== DIRECTIONS FOR THIS TASK ==
Pull out each line of the records holding the string "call".
============
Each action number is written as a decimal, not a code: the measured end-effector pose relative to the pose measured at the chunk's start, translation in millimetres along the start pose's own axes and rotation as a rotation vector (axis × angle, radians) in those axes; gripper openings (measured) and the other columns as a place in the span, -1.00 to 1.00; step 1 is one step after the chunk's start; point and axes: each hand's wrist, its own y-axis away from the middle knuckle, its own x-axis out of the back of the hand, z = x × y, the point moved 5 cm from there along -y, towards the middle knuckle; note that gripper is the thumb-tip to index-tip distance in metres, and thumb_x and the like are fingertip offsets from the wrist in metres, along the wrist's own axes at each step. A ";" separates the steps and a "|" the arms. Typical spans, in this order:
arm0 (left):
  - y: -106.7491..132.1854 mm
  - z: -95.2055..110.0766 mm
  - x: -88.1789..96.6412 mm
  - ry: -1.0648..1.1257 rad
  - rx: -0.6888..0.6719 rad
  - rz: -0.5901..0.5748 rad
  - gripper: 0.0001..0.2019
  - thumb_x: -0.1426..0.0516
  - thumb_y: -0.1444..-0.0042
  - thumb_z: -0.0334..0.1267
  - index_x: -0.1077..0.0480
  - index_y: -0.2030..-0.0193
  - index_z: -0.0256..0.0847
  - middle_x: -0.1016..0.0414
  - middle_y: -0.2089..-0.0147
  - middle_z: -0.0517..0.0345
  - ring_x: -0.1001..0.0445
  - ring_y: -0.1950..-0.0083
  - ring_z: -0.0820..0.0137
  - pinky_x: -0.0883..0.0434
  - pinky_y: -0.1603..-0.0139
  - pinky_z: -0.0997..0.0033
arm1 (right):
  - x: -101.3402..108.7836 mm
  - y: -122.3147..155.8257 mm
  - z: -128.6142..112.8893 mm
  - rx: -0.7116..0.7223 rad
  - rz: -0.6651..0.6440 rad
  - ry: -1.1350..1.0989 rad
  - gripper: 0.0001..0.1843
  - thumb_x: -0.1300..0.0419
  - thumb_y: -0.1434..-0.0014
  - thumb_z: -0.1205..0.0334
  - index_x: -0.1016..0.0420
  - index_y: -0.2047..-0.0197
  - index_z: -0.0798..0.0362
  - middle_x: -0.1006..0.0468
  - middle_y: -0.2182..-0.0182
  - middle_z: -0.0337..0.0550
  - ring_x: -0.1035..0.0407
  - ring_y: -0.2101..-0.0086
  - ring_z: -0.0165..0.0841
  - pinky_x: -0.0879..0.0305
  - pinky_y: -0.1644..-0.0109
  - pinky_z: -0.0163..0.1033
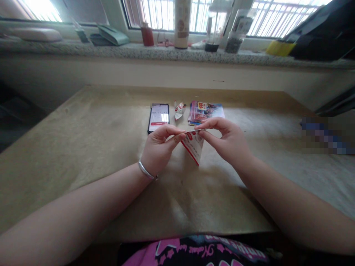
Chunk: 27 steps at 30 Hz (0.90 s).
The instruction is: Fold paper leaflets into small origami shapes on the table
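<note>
A folded piece of printed paper (194, 147), white with red bands and small text, is held up between both hands above the table. Its lower part tapers to a point. My left hand (161, 142) pinches the paper's upper left corner between thumb and forefinger; a silver bangle is on that wrist. My right hand (226, 138) pinches the top edge on the right. Just beyond the hands lies a small folded paper shape (179, 110) in white and red. The fingers hide part of the paper's upper edge.
A phone (159, 116) with a lit screen lies left of the folded shape. A stack of colourful printed sheets (208, 111) lies to its right. The table (116, 147) meets a wall below a stone windowsill (111, 51) bearing bottles and containers. A blurred-out bluish item is at far right.
</note>
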 end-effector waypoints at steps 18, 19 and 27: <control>3.1 14.4 1.5 -0.381 -0.272 -0.071 -0.96 -0.23 -0.10 -0.33 -0.48 0.28 -0.19 -0.52 0.33 0.17 -0.46 0.29 0.47 -0.42 0.20 0.42 | -6.5 5.2 5.6 -0.009 -0.007 -0.041 -0.95 -0.24 -0.13 0.22 -0.50 0.34 0.00 -0.57 0.34 -0.19 -0.44 0.24 -0.31 -0.33 0.06 -0.09; 3.3 15.3 1.2 -0.390 -0.274 -0.074 -0.96 -0.22 -0.10 -0.34 -0.48 0.28 -0.19 -0.51 0.34 0.16 -0.46 0.29 0.47 -0.42 0.21 0.41 | -6.5 5.5 4.8 -0.006 -0.004 -0.032 -0.94 -0.24 -0.13 0.21 -0.50 0.34 0.00 -0.57 0.34 -0.19 -0.44 0.24 -0.31 -0.33 0.07 -0.09; 3.1 22.3 -4.9 -0.504 -0.266 -0.133 -0.97 -0.20 -0.08 -0.36 -0.42 0.33 -0.23 -0.46 0.36 0.17 -0.41 0.34 0.49 -0.39 0.35 0.50 | -7.3 9.4 -12.9 0.117 -0.001 0.085 -0.98 -0.24 -0.12 0.27 -0.49 0.36 -0.01 -0.55 0.35 -0.19 -0.41 0.18 -0.30 -0.31 0.02 -0.11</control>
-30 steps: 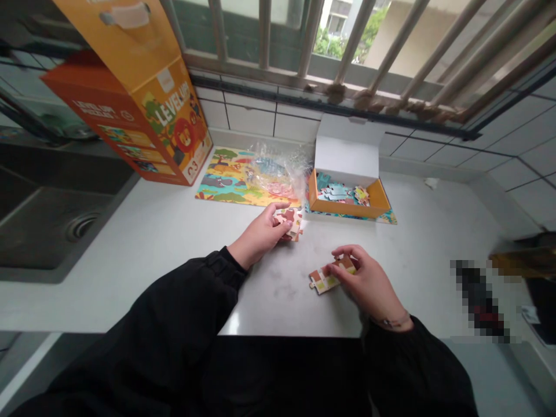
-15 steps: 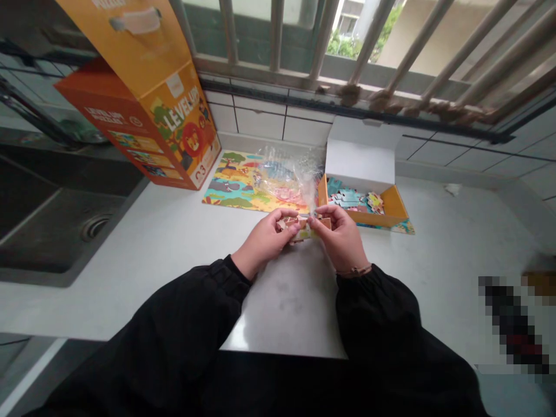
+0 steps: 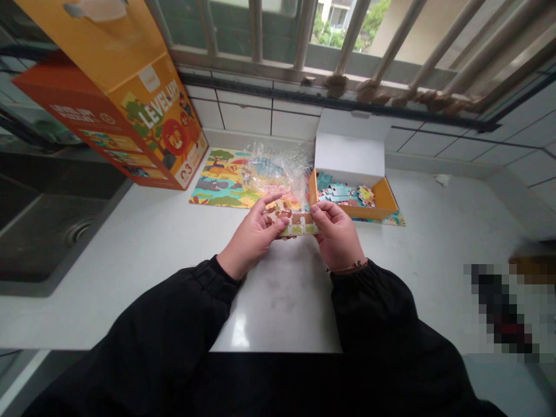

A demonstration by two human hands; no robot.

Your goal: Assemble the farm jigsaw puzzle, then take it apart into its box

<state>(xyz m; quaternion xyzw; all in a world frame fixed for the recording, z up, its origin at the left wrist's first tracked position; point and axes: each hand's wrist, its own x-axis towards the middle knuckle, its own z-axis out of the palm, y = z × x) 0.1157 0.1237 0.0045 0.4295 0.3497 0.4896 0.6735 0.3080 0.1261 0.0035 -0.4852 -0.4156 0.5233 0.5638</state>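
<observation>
Both hands meet above the white counter (image 3: 152, 243), holding joined brown and cream puzzle pieces (image 3: 297, 225) between them. My left hand (image 3: 254, 234) pinches the left end with thumb and fingers. My right hand (image 3: 334, 234) grips the right end. Just behind them lies crumpled clear plastic wrap (image 3: 282, 171) on a colourful animal picture sheet (image 3: 221, 185). A small orange box (image 3: 382, 202) with its white lid up holds several loose pieces, right behind my right hand.
A large orange "LEVEL UP" puzzle carton (image 3: 130, 110) leans at the back left. A steel sink (image 3: 47, 231) is at the left. A barred window and tiled wall run along the back. A blurred-out object (image 3: 504, 313) sits at the right.
My right hand carried its piece from the counter up to my left hand's piece. Both hands now hold the pieces pressed together as one strip.
</observation>
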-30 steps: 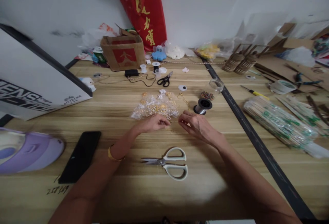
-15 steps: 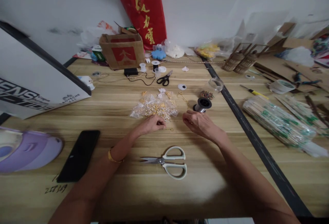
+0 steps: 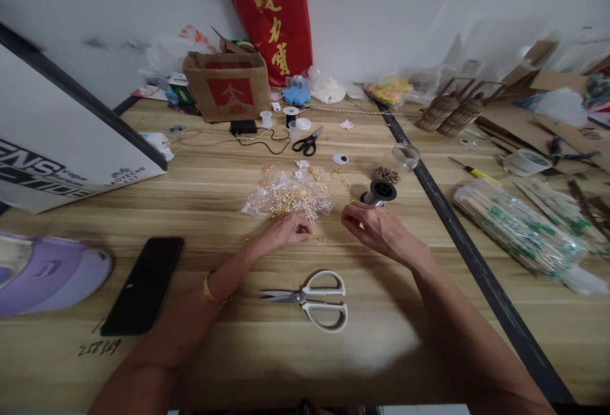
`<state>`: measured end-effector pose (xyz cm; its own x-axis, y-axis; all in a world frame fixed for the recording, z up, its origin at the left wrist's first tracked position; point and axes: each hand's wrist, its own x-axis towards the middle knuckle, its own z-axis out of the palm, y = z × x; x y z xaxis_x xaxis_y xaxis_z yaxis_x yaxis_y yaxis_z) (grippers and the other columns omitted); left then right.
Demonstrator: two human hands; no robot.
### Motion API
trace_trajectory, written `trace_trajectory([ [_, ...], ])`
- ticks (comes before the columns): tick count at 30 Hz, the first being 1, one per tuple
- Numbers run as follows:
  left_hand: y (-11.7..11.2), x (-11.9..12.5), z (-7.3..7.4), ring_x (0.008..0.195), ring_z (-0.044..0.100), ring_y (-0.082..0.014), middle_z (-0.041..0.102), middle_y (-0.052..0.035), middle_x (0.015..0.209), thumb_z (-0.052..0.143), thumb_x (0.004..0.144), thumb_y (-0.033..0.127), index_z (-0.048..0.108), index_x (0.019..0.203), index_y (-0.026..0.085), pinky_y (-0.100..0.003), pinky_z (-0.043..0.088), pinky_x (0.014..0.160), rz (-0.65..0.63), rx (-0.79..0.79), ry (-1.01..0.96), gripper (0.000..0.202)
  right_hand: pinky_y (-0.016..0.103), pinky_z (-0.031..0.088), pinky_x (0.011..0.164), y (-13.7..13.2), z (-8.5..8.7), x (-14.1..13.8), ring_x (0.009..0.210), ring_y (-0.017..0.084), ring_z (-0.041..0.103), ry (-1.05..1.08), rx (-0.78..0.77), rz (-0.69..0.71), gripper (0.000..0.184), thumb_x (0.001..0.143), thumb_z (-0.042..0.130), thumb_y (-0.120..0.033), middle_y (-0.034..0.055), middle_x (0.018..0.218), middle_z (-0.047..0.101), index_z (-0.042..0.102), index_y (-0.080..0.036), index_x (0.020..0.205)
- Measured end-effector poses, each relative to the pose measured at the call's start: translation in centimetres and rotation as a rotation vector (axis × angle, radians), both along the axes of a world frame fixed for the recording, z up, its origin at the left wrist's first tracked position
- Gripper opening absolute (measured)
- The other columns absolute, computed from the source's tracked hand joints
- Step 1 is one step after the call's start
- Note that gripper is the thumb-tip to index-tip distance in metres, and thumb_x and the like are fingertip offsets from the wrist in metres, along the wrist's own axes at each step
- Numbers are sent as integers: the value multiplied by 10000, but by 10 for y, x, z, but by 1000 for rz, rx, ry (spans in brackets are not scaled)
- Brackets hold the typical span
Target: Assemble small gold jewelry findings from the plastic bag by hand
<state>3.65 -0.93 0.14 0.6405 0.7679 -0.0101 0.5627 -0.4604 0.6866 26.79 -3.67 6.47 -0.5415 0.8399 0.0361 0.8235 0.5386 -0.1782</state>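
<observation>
My left hand (image 3: 286,232) rests on the wooden table (image 3: 238,351) with its fingers pinched on a small gold piece at the near edge of a pile of clear bags with gold findings (image 3: 288,194). My right hand (image 3: 376,227) hovers a little to the right, fingers curled in a pinch; what it holds is too small to make out. A spool of thin wire (image 3: 378,192) stands just beyond the right hand. White-handled scissors (image 3: 314,299) lie in front of both hands.
A black phone (image 3: 143,285) and a purple object (image 3: 47,272) lie at the left. Black scissors (image 3: 307,142), a brown box (image 3: 227,88), a tipped glass jar of beads (image 3: 398,164) and a bag of sticks (image 3: 519,231) lie farther off.
My right hand has moved away from the left hand, to the right and slightly up. The left hand has stayed pinched near the bags. The camera tilted a little.
</observation>
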Motion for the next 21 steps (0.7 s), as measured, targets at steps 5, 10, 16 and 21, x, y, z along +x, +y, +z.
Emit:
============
== ANSWER TO THIS EXERCISE ==
- Measured end-effector poses, each relative to the pose measured at the call's start: translation in centimetres and rotation as a rotation vector (axis × angle, radians), both along the axes of a world frame fixed for the recording, z up, its origin at the left wrist's first tracked position
- Step 1 is one step after the call's start

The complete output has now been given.